A number of authors critique the conceptualization of indigenous knowledge and Western forms of knowledge as being diametrically opposed to one another. Thierry Verhelst refers to indigenous cultures as containing the seeds for the birthing of potential alternative societies to 'the standardized and devitalized model that has spread over the world'. He cites the terms used by Indian philosopher Pannikar in his distinction between non-Western peoples and the 'European spirit' as 'anthropocentric' and 'cosmocentric'. For Verhelst, the appropriateness of these terms stems from the linear nature of post-Enlightenment Western conceptualizations of the universe as opposed to cyclic conceptions, the perception of humanity in a position of dominance, and 'the priority accorded to doing and having as opposed to a sense of being'.
Lakota scholar Vine Deloria Jnr provides a useful and important commentary on indigenous scientific knowledge and methodologies. Deloria identifies indigenous conceptions of knowledge as intrinsically connected to the lives and experiences of human beings, individuals and communities. He points out that whereas Western scientific knowledge draws conclusions by excluding some forms of data and including others, within traditional and indigenous systems of knowledge, all data and all experience are relevant to all things. In the Sioux traditions, for instance, the universe was a moral universe in which all knowledge and experience was drawn together in order to establish the 'proper moral and ethical road' or direction for human beings. Knowledge did not just exist in abstract form but was drawn from every gamut of individual and collective human experience. No experience, no piece of data was excluded or seen as invalid. All human experiences and all forms of knowledge contributed to the overall understandings and interpretations. The important task was to find the proper pattern of interpretation. Similarly, Maori knowledge is temporally and spatially located within a particular cosmological paradigm of existence and pre-existence through which the social fabric of Maori societies was continuously remade and regulated. Integral to this concept is the emanation of an accumulated body of knowledge that incorporates the historical experiences of Maori people and their interactions with each other and the world.

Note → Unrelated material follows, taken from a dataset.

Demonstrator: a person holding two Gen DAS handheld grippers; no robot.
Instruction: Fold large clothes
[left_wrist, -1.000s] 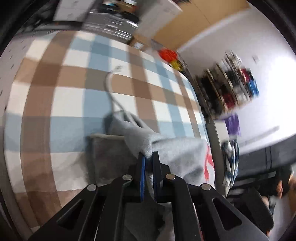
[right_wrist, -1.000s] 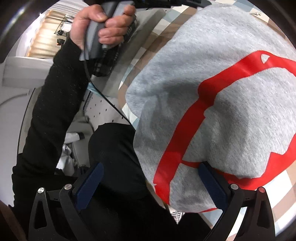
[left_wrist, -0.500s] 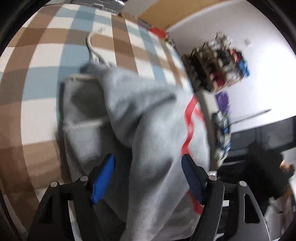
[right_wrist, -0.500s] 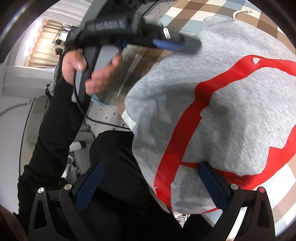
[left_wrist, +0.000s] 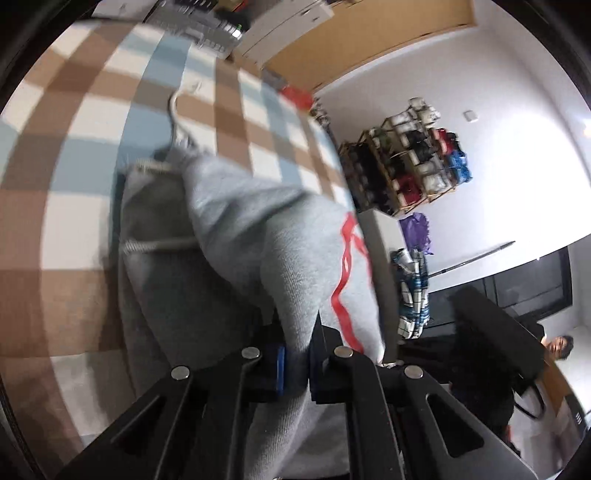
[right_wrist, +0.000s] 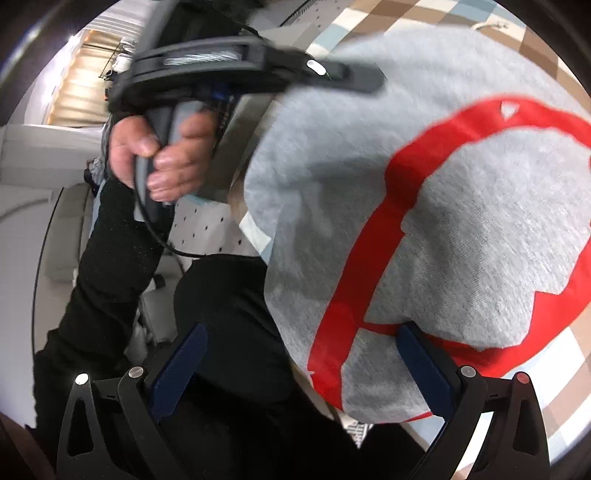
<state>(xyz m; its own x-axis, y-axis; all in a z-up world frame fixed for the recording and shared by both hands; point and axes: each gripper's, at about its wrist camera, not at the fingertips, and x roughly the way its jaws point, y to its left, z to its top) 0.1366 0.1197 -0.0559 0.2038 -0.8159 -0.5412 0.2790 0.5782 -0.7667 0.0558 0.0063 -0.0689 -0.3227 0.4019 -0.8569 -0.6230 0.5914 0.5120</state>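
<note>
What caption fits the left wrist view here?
Left tongs shut on a fold of the grey sweatshirt with red print, lying on a checked blanket.

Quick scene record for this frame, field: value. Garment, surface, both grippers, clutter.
garment: grey sweatshirt with red print, bunched, partly folded
drawcord: white cord trailing from the garment's far end
surface: checked cloth in brown, blue and white
left gripper: shut on a fold of the sweatshirt
left hand: wrapped round the gripper's handle, black sleeve
right gripper: open, its right finger against the sweatshirt's near edge, nothing clamped
background: shelf rack against a white wall
</note>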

Western perceptions frequently interpret indigenous peoples' lack of mechanical methods for controlling nature as well as their information-gathering methodologies as evidence of the 'prescientific', precausal nature of indigenous knowledge systems, and an inability to conceptualize in an objective symbolic manner. Yet, as Deloria points out, traditional indigenous knowledge systems involve both highly abstract symbolic thought and measurable and observable data collecting. Indigenous scientific knowledge includes minutely detailed knowledge of the natural world and a comprehensive understanding of the smallest phases of change that occur in the natural world, as demonstrated in the extremely specific inscription of names by characteristics or phases of growth. Arihia Smith's work in exploring the diverse inscriptive traditional Maori names for insects and spiders, their place in Maori mythology and use in classroom texts is one of many examples. In her work, He Ingoa Ngarara, Smith identifies the way in which names are inscribed according to the activities or the characteristics of the creatures. For example, the caterpillar that merely eats its way around the edges of a leaf is known as awhato kai paenga, in contrast to the all-devouring caterpillar, which is known as awhato ngongenga roa. Similar examples abound in all indigenous vocabularies. This view of knowledge can be compared with Western scientific paradigms of knowledge that include and validate certain kinds of data and experiences and exclude others.
The Nature of Existence
A central principle of indigenous peoples' relational ontologies and cosmologies is the inseparable nature of the relationship between the world of matter and the world of spirit. In this view, the laws that govern the universe and determine and maintain the constitutive elements of material existence are fundamentally spiritual in nature. In Maori traditions, these worlds are woven together by Te Aho Tapu, 'the sacred thread', a concept that expresses the sacredness of all existence. Where the meaning of existence and the relationship between being and action are contested within existentialist and postmodern philosophical frameworks, Maori understandings recognize creation as a process of continuous action or coming into being, the impetus for which emanates from Kore, or Te Korekore, the world of potential being. In this process of coming into being, particular forms of sound and thought play an essential role. For Maori, as well as being a vehicle for the expression of human thought and language, sound has deep metaphysical and creative connotations that go beyond its use as the practical instrument of ordinary communication. The cadences of ancient songs, of ritual calls, of sacred chants, through which the world is sung into existence, the flesh is sung onto the bones, and the relationships are sung which bind all together within the cosmos, express what Knudtson and Suzuki refer to as bringing 'a measure of harmony to the Cosmos' and breathing 'life into the network of subtle interconnections between human beings and the entire natural world'.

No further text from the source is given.